> Work to be completed: Would you repeat the whole listing exactly, pictures excluded?

> Dataset records:
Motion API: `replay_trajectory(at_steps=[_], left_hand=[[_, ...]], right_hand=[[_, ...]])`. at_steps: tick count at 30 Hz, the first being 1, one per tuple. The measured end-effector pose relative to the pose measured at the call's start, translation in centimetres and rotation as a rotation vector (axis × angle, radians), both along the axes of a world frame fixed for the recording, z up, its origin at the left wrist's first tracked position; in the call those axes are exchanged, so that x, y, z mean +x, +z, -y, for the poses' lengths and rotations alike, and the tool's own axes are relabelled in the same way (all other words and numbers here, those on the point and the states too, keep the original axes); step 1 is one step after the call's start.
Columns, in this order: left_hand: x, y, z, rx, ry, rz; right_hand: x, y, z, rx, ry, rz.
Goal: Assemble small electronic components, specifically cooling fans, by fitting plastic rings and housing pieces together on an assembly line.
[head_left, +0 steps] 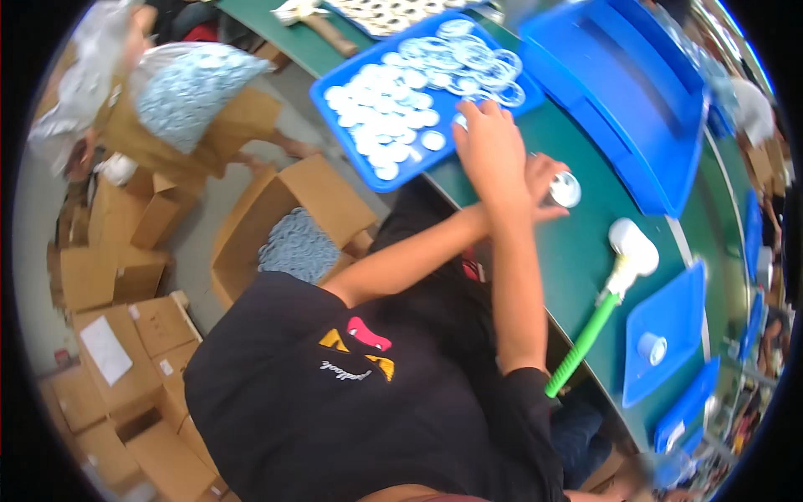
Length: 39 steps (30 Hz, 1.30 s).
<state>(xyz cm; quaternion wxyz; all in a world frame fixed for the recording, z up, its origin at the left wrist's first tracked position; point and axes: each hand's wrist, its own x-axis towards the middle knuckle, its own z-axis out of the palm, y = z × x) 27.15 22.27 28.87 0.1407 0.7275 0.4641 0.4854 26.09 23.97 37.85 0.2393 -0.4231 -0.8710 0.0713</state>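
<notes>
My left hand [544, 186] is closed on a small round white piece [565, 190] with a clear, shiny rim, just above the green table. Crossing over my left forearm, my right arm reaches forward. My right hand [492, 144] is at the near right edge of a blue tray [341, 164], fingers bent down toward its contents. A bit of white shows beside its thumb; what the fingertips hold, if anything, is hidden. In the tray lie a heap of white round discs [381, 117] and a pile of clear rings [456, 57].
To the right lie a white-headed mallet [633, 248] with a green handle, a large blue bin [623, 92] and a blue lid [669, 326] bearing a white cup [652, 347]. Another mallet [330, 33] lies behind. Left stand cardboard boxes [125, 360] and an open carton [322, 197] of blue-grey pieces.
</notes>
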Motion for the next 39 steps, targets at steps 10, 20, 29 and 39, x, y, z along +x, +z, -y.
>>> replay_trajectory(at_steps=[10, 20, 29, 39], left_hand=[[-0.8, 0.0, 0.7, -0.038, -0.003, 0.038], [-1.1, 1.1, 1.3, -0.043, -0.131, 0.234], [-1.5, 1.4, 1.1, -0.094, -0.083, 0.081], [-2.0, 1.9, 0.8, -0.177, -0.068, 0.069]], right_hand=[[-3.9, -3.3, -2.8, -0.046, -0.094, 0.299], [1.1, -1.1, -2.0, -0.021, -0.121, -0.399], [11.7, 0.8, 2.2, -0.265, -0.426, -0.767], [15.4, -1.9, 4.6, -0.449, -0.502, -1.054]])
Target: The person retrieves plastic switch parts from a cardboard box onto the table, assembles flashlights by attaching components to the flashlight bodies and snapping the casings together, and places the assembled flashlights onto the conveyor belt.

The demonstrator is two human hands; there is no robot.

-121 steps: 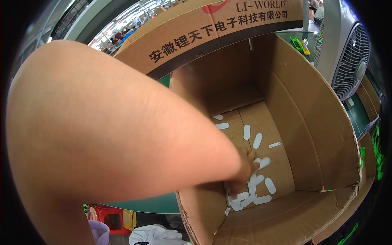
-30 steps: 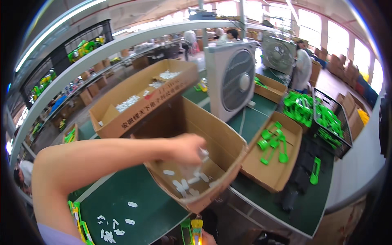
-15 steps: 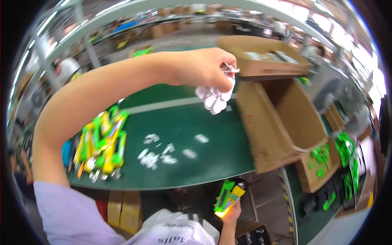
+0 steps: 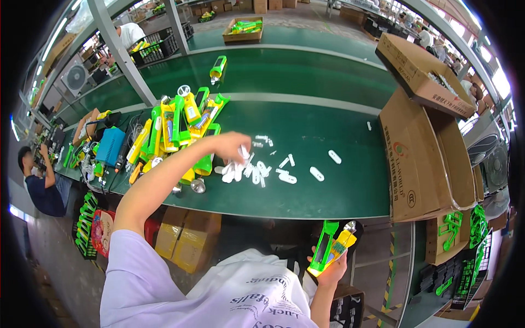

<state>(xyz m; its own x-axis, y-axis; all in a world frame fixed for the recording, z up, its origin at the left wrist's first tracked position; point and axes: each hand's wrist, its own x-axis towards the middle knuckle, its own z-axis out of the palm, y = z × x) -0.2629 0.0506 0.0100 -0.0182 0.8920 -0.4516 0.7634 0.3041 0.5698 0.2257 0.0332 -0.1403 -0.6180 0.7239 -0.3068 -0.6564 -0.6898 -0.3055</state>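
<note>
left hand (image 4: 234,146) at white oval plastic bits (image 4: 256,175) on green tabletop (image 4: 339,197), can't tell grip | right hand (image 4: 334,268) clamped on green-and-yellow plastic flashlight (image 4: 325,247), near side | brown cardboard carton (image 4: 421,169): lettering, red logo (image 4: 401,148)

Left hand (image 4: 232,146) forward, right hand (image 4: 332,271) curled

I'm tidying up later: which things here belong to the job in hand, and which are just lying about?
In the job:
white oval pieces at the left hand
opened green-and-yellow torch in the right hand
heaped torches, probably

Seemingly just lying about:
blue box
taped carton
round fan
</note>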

> The answer:
Motion API: `replay_trajectory(at_steps=[_], left_hand=[[_, ...]], right_hand=[[_, ...]])`. at_steps: tick count at 30 Hz, the first being 1, one per tuple. The measured end-effector pose relative to the pose measured at the call's start, translation in centimetres and rotation as a rotation vector (axis × angle, radians), both along the axes of a world frame fixed for the recording, z up, its origin at the left wrist's first tracked position; in the call those axes are exchanged, so that x, y, z mean +x, +z, -y, for the poses' lengths and rotations alike, and the tool's own axes are relabelled in the same way (all other words and numbers here, those on the point and the states too, keep the original axes); step 1 is one step after the call's start.
Columns, in this order: left_hand: x, y, z, rx, ry, rz; right_hand: x, y, z, rx, ry, rz.
Goal: Assemble small electronic components, specifically cooling fans, by fitting plastic rings and housing pieces together on an assembly line.
[head_left, +0 steps] 
Length: 39 steps (30 Hz, 1.30 s).
<state>(xyz cm; quaternion wxyz; all in a world frame fixed for the recording, z up, its origin at the left wrist's first tracked position; point and axes: each hand's wrist, its own x-axis towards the middle knuckle, its own z-axis out of the palm, y = z × x) 27.15 22.27 28.87 0.1407 0.7275 0.4641 0.4854 26.09 23.97 37.85 0.2393 -0.4231 -0.8710 0.0713</state>
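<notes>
My left hand [544, 186] is closed on a small round white piece [565, 190] with a clear, shiny rim, just above the green table. Crossing over my left forearm, my right arm reaches forward. My right hand [492, 144] is at the near right edge of a blue tray [341, 164], fingers bent down toward its contents. A bit of white shows beside its thumb; what the fingertips hold, if anything, is hidden. In the tray lie a heap of white round discs [381, 117] and a pile of clear rings [456, 57].
To the right lie a white-headed mallet [633, 248] with a green handle, a large blue bin [623, 92] and a blue lid [669, 326] bearing a white cup [652, 347]. Another mallet [330, 33] lies behind. Left stand cardboard boxes [125, 360] and an open carton [322, 197] of blue-grey pieces.
</notes>
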Motion for the next 39 steps, targets at steps 10, 20, 29 and 39, x, y, z along +x, +z, -y.
>>> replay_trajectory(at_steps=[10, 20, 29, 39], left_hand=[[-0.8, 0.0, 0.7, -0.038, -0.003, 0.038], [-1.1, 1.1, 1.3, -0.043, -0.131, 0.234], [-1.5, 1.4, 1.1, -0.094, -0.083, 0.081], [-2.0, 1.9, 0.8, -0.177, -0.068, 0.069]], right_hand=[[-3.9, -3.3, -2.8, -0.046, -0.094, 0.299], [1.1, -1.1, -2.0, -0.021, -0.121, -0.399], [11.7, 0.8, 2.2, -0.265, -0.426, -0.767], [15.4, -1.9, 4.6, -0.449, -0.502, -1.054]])
Target: The person retrieves plastic switch parts from a cardboard box onto the table, assembles flashlights by attaching components to the flashlight bodies and snapping the casings together, and places the assembled flashlights onto the conveyor belt.

The demonstrator is two human hands; there is no robot.

-121 steps: 
-30 steps: 
-15 steps: 
+0 steps: 

<state>(xyz m; its own x-axis, y-axis; all in a world frame fixed for the recording, z up, its origin at the left wrist's first tracked position; point and axes: each hand's wrist, its own x-axis towards the middle knuckle, its own z-axis out of the palm, y = z × x) -0.2629 0.0506 0.0100 -0.0182 0.8920 -0.4516 0.7634 0.3041 0.5698 0.2257 0.0332 -0.1403 -0.6180 0.7239 -0.3068 -0.6564 -0.6898 -0.3055</state>
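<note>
left hand (image 4: 234,146) at white oval plastic bits (image 4: 256,175) on green tabletop (image 4: 339,197), can't tell grip | right hand (image 4: 334,268) clamped on green-and-yellow plastic flashlight (image 4: 325,247), near side | brown cardboard carton (image 4: 421,169): lettering, red logo (image 4: 401,148)

Left hand (image 4: 232,146) forward, right hand (image 4: 332,271) curled

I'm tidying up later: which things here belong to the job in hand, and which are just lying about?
In the job:
white oval pieces at the left hand
opened green-and-yellow torch in the right hand
heaped torches, probably

Seemingly just lying about:
blue box
taped carton
round fan
</note>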

That completes the answer to this exercise.